Linear regression is most useful when either the columns of A
are suitably independent or a mechanism for reckoning with dependent columns is implemented. How can we evaluate column dependence? We can compute the matrix condition of A
, which is the ratio of the highest/lowest singular values. A condition of 1 is perfect. High numbers indicate column dependence and, if we want a useful regression equation, we need a way to detect dependence at a reasonable threshold. When unacceptable dependence occurs, we consider the matrix to be rank deficient and, provided our method accounts for rank deficiency, we can still obtain useful results.
A Few Methods
Gaussian Elimination (LU Factorization)
class: MatrixLU.java
We can use the LU factorization followed by back calculation to solve determined systems. Gaussian elimination does not account for rank deficiency. Where there is unacceptable column dependency, the solutions are very sensitive to small variations (perturbations) in A. It is also hampered by rounding errors, which can often be mitigated with a pivoting strategy. It is computationally inexpensive and is useful with systems of acceptable condition and known immunity to floating point errors.
Normal Equations
class: NormalEquations.java
The normal equations method works for full rank systems.* It is fast but the accuracy is adversely affected by column dependence. It does not reveal, nor account for, rank deficiency.
*As implemented in the class NormalEquations.java, it will not work for underdetermined systems because the Cholesky factorization that it uses requires a positive definite matrix. The method can be modified by explicitly forming Inverse(A-transpose)(A)) at the hazard of rounding error.
QR with Column Pivoting
class: MatrixQR.java
QR factorizations with column pivoting can be implemented in a way that detects rank deficiency at a specified threshold (see the parameter τ in Golub Algorithm 5.4.1).

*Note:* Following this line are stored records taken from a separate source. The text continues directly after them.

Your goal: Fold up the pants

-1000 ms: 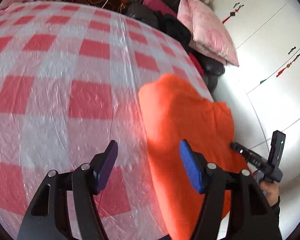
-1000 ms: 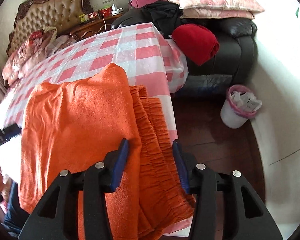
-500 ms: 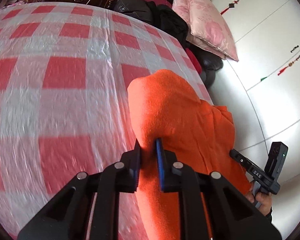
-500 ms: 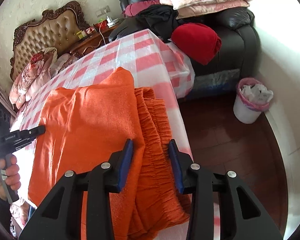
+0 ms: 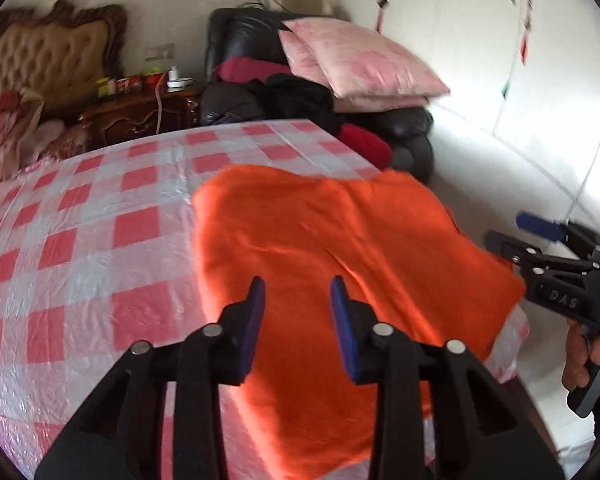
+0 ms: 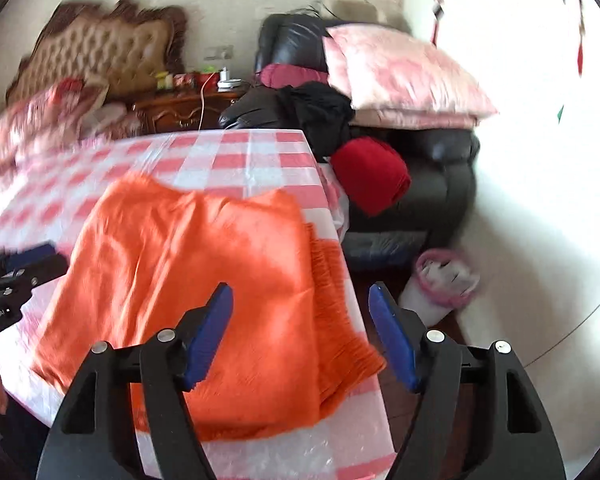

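Orange pants [image 5: 340, 264] are lying folded on the checked worktop [image 5: 100, 240], by its edge. Left gripper [image 5: 298, 300] and right gripper [image 6: 300, 312] are being held above them, jaws just opened, nothing between. Next fold should be gripped at matching corners, edges kept aligned.

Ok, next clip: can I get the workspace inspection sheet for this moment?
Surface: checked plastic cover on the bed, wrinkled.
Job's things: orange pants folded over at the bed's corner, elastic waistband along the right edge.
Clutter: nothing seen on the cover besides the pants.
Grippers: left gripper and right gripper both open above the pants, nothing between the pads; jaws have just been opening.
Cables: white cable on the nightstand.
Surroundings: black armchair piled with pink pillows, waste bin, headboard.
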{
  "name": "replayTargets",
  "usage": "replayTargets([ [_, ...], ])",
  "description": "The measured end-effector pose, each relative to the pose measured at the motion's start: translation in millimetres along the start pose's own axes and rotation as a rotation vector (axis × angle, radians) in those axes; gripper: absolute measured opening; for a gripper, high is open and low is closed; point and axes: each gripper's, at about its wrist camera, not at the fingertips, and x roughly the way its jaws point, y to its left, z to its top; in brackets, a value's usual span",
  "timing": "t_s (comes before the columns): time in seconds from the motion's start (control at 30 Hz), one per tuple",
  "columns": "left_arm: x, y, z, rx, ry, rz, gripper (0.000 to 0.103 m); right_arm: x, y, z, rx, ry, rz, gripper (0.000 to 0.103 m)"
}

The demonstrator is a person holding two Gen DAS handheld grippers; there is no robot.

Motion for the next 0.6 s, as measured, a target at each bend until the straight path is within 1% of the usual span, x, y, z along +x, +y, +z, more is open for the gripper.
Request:
replayTargets([
  [0.03,7.7,-10.4,-6.1,0.023,0.032,0.000,0.032,1.0,4.5,-4.2,-0.012,0.000,-0.010,0.069],
  [0.07,13.0,-14.3,-10.0,0.029,0.053,-0.001,0.032,7.2,8.7,-11.4,-0.018,0.027,-0.008,0.068],
  [0.13,26.9,-20.8,-23.2,0.046,0.129,0.016,0.032,20.0,9.2,-22.8,-0.002,0.081,-0.002,0.068],
  [0.17,26.3,-21.8,-28.4,0.055,0.124,0.022,0.032,29.8,8.3,-30.1,0.002,0.118,-0.007,0.068],
  [0.2,24.3,-24.0,-29.0,0.069,0.110,0.031,0.032,33.9,7.8,-34.8,0.003,0.129,-0.003,0.068],
  [0.23,24.3,-22.8,-28.5,0.069,0.107,0.035,0.032,33.7,6.3,-38.7,0.008,0.116,-0.001,0.068],
  [0.3,20.4,-23.3,-19.5,0.074,0.063,0.052,0.032,32.8,5.9,-40.7,0.003,0.110,0.001,0.069],
  [0.33,20.8,-25.0,-9.9,0.092,0.029,0.069,0.032,34.2,6.1,-41.0,0.003,0.114,0.000,0.069],
  [0.37,23.3,-25.4,-1.1,0.100,0.019,0.081,0.032,34.6,5.8,-39.7,0.003,0.116,0.000,0.069],
  [0.43,31.3,-20.9,25.0,0.076,-0.003,0.103,0.032,36.6,4.4,-39.9,0.008,0.117,0.004,0.069],
  [0.47,35.0,-19.4,36.2,0.066,-0.007,0.109,0.036,36.7,5.0,-40.5,0.007,0.118,0.005,0.069],
  [0.5,41.5,-17.4,47.2,0.060,0.001,0.101,0.039,36.5,5.3,-40.9,0.005,0.118,0.005,0.069],
  [0.53,54.8,-14.8,61.2,0.055,0.030,0.092,0.040,35.6,6.0,-40.7,0.005,0.118,0.005,0.069],
  [0.6,75.1,-14.4,74.0,0.068,0.083,0.108,0.040,36.5,5.0,-41.2,0.010,0.122,0.008,0.069],
])
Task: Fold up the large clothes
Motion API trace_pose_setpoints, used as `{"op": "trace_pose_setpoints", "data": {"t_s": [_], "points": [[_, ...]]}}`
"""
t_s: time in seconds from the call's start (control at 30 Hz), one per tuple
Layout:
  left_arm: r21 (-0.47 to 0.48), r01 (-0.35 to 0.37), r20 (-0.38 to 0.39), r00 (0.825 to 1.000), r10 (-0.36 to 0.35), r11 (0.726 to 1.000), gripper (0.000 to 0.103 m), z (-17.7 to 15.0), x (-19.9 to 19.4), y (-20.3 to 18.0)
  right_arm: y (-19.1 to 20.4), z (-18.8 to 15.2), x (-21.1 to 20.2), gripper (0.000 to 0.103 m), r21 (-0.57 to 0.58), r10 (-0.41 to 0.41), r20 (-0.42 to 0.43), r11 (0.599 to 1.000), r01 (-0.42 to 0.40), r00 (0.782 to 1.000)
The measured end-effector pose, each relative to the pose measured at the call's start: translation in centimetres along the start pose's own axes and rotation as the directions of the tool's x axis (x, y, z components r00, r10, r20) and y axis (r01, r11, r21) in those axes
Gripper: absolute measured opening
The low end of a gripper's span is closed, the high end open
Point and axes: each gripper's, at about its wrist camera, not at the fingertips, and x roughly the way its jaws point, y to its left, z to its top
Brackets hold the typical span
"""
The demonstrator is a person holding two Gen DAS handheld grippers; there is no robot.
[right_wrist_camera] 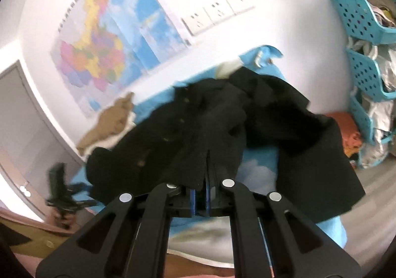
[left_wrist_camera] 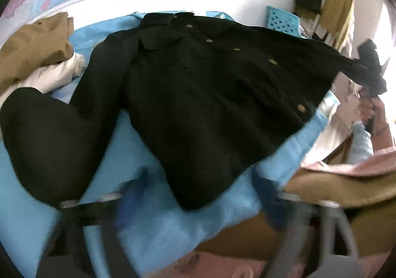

When rank < n, the offending elements of the x vector are set to 0. The parameter τ (tau) can be set as low as machine precision (~ 10-15 on my PC), but this is very often too low to usefully detect rank deficiency in real-world problems.
Complete Orthogonal Decompositions
class: MatrixQR.java
With rank deficient systems, there are infinitely many least squares solutions. In some applications, the practitioner doesn't care which one they get as long as the function fits the data. In other cases, it is preferable to use the least squares result that is also a minimum Euclidian norm solution. A complete orthogonal decomposition provides such a solution.
The Singular Value Decomposition
class: MatrixSvd.java
Both the QR with pivoting and complete orthogonal approaches require choices for the rank-determining threshold value: τ. The appropriate choice for τ is an application-specific challenge. The question is: at what point does the lack of column independence interfere with the usefulness of the result? The singular value decomposition does not answer that question but examination of the vector of singular values it produces provides fine-grained, rank-revealing insight (Golub 5.5.8). Ultimately, our question can only be answered with a knowledge of the system being studied and the purpose the regression equation will serve.
Setting Up a Problem, an Example
My favorite example is from: Crow, et. al., Statistics Manual with Examples Taken from Ordnance Development, Dover Publications Inc., NY, 1960.
(I am convinced that this example was originally worked in an afternoon with a pencil and slide rule.)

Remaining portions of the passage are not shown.